- [Exercise prompt]:
Report the tally of lines featuring the word "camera" in the entries below, without anything else.

- [Working data]:

+ + + + + + +

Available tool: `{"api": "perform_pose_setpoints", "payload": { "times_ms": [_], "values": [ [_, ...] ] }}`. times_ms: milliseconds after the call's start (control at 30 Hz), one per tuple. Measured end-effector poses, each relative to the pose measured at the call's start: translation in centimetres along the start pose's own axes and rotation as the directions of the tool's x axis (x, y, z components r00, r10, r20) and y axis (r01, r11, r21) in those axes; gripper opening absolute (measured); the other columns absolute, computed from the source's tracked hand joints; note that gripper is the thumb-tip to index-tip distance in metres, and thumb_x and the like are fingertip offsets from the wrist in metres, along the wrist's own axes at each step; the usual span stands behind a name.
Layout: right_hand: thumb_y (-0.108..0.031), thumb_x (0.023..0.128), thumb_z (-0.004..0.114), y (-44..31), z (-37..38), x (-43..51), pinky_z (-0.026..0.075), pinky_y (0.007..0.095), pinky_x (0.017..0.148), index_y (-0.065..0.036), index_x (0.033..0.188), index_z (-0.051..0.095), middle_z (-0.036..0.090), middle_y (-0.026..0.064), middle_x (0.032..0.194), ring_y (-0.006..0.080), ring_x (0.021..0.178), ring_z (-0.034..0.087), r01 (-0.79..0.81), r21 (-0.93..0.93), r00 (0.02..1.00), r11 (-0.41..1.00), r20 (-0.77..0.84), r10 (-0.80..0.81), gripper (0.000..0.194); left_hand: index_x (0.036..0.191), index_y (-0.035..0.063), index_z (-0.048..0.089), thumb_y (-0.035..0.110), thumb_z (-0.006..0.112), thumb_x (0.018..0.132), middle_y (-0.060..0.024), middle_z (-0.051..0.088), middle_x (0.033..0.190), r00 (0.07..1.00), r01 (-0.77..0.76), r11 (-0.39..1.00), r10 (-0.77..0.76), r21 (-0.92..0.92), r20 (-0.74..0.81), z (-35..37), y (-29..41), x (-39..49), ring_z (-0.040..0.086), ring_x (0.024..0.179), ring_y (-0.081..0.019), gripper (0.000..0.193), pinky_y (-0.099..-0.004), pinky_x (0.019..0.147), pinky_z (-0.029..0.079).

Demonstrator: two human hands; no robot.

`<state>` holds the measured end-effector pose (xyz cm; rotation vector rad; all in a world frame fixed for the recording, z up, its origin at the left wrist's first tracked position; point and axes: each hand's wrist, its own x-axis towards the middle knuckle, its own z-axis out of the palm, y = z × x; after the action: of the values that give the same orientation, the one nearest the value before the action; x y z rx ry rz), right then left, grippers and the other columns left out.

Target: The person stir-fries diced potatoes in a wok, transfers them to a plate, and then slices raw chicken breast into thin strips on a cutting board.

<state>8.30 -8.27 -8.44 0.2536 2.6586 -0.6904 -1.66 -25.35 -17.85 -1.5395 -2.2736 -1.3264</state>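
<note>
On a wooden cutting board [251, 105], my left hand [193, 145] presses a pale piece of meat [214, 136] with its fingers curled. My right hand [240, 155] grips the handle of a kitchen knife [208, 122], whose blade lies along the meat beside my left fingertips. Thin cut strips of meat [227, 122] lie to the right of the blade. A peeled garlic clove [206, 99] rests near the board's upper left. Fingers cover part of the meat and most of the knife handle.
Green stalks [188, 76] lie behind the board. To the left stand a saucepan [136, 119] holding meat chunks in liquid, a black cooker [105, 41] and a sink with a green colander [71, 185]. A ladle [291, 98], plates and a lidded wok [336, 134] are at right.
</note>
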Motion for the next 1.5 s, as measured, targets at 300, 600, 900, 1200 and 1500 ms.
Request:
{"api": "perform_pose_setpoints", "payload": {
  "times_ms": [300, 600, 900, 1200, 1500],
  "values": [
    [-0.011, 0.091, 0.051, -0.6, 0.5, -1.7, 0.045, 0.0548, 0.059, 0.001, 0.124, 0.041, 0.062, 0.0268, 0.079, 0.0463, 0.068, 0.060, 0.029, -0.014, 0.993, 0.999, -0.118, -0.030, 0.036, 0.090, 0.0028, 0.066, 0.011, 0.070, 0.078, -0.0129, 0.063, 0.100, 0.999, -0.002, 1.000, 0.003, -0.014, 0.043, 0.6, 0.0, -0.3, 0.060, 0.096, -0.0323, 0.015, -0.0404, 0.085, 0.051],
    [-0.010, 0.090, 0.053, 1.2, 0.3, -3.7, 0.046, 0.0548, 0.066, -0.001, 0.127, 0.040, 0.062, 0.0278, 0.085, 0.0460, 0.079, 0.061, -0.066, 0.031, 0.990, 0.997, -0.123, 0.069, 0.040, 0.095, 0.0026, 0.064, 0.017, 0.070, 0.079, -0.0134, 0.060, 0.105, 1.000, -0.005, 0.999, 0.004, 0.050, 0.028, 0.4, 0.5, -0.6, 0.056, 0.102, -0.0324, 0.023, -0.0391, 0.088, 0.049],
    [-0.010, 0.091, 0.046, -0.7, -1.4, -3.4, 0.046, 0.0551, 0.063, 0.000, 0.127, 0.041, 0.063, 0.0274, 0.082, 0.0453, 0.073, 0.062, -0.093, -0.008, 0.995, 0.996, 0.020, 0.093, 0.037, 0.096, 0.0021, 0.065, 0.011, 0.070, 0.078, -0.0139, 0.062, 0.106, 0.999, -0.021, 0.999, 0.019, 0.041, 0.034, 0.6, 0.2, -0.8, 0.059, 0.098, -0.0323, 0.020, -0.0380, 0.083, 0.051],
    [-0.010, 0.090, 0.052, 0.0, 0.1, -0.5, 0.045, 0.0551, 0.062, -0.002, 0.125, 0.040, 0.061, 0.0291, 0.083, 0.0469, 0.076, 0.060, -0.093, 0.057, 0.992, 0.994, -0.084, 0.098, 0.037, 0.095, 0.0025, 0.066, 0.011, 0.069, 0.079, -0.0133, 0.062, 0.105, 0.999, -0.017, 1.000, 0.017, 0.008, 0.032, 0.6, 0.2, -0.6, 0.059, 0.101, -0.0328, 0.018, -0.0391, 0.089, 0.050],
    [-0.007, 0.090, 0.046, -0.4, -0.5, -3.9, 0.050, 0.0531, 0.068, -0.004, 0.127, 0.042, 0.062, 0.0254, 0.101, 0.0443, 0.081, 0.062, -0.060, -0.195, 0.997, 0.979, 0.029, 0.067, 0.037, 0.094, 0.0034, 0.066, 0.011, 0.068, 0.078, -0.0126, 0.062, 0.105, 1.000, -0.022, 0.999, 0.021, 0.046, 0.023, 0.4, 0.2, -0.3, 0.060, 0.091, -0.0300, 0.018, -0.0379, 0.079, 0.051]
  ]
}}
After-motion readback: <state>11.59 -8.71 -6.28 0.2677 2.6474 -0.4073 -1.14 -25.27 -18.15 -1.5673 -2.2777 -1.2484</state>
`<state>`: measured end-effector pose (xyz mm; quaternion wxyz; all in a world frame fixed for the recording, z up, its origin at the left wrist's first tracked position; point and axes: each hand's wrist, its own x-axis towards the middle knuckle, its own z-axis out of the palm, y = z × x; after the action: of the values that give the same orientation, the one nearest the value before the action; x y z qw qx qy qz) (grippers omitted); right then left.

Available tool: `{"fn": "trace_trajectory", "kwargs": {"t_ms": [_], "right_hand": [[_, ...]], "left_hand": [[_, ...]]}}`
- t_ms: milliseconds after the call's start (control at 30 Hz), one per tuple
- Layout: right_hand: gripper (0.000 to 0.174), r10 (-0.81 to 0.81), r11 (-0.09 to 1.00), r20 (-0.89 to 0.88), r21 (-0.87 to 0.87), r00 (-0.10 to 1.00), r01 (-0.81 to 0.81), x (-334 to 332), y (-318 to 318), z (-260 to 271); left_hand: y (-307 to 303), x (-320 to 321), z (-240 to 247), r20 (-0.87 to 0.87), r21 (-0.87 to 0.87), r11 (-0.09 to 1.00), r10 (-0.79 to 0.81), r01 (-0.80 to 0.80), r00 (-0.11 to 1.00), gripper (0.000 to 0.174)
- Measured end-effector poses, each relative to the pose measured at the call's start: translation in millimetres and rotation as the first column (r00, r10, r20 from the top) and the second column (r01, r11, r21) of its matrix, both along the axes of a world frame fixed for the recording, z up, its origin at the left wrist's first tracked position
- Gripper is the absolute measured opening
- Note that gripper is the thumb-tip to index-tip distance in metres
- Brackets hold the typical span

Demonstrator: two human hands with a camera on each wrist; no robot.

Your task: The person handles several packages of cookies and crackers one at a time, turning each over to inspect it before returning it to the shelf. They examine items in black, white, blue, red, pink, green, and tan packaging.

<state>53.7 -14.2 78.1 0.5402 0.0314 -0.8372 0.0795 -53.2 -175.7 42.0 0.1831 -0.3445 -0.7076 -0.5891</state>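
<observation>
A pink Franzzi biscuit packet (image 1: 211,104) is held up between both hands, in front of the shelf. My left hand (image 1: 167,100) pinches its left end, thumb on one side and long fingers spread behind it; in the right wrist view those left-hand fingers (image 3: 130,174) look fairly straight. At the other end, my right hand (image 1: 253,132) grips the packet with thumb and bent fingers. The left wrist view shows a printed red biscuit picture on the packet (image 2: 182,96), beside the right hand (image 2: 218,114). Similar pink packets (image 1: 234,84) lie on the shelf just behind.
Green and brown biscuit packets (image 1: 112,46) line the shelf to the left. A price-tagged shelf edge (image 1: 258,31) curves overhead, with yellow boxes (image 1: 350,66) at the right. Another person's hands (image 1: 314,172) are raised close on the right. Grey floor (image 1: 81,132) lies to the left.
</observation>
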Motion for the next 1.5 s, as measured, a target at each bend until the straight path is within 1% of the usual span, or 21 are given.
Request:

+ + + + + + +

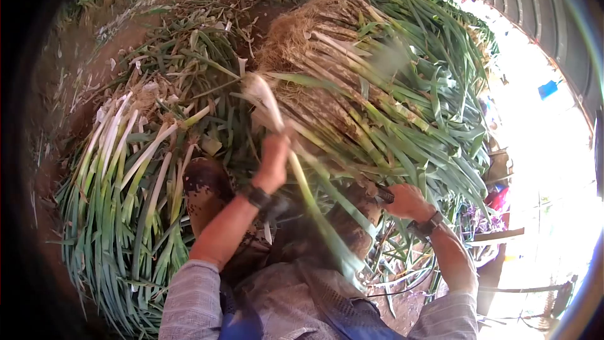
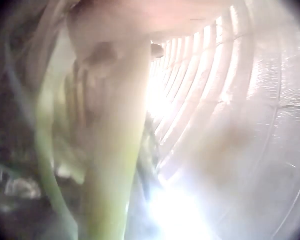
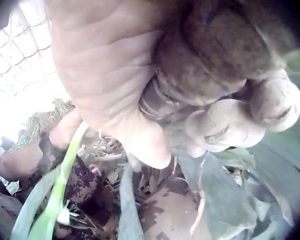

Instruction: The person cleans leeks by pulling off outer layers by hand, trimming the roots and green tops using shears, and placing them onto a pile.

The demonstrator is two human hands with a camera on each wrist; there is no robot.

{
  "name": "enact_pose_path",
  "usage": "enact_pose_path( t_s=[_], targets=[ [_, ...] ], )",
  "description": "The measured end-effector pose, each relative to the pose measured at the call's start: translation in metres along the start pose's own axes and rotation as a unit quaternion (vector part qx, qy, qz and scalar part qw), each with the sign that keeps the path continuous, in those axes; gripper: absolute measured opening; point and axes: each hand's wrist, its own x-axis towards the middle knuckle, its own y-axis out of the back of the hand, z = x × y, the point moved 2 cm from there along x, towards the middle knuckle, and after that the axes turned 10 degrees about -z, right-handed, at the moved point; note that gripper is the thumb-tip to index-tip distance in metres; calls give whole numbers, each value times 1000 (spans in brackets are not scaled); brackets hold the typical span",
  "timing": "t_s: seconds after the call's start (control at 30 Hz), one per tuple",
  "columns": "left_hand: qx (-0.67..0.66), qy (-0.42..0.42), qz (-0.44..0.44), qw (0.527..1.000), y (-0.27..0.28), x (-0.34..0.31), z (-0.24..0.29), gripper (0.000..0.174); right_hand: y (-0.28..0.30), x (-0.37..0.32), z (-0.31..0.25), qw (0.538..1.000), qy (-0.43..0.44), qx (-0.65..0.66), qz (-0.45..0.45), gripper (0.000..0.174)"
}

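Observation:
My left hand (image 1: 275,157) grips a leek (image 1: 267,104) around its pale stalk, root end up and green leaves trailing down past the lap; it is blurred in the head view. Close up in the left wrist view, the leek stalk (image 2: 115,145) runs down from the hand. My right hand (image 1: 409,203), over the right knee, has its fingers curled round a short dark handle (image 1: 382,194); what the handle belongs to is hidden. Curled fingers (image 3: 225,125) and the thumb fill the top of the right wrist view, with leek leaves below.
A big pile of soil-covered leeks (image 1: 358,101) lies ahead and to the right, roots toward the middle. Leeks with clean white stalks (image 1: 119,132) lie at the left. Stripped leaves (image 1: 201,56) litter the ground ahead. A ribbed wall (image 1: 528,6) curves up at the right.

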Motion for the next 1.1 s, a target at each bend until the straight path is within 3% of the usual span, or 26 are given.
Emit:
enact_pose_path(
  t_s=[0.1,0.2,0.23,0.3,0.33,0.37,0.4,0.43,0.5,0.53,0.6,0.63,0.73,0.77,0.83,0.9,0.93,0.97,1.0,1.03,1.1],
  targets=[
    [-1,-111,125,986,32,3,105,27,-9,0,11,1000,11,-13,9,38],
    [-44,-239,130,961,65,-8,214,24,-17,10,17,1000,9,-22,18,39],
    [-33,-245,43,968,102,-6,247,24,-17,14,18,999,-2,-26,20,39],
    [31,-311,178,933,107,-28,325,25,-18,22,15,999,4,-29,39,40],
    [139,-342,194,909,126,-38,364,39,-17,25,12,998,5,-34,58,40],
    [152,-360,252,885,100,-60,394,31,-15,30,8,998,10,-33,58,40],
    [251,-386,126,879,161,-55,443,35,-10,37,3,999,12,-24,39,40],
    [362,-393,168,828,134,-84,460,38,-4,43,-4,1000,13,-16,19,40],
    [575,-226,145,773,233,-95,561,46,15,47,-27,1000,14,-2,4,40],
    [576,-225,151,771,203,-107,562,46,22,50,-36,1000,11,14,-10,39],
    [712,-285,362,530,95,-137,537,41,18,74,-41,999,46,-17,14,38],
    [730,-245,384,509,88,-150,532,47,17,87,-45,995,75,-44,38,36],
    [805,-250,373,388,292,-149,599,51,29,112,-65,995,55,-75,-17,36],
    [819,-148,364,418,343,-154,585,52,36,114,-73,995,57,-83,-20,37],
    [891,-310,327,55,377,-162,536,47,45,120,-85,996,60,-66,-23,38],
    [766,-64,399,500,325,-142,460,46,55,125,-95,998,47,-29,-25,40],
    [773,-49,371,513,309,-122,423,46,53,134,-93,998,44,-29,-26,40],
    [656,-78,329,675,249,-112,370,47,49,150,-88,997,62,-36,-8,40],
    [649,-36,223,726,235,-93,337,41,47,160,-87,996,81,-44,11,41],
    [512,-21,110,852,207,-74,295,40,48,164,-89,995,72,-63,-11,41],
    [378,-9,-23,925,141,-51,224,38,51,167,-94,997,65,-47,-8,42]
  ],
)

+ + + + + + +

- [Result of the task]:
2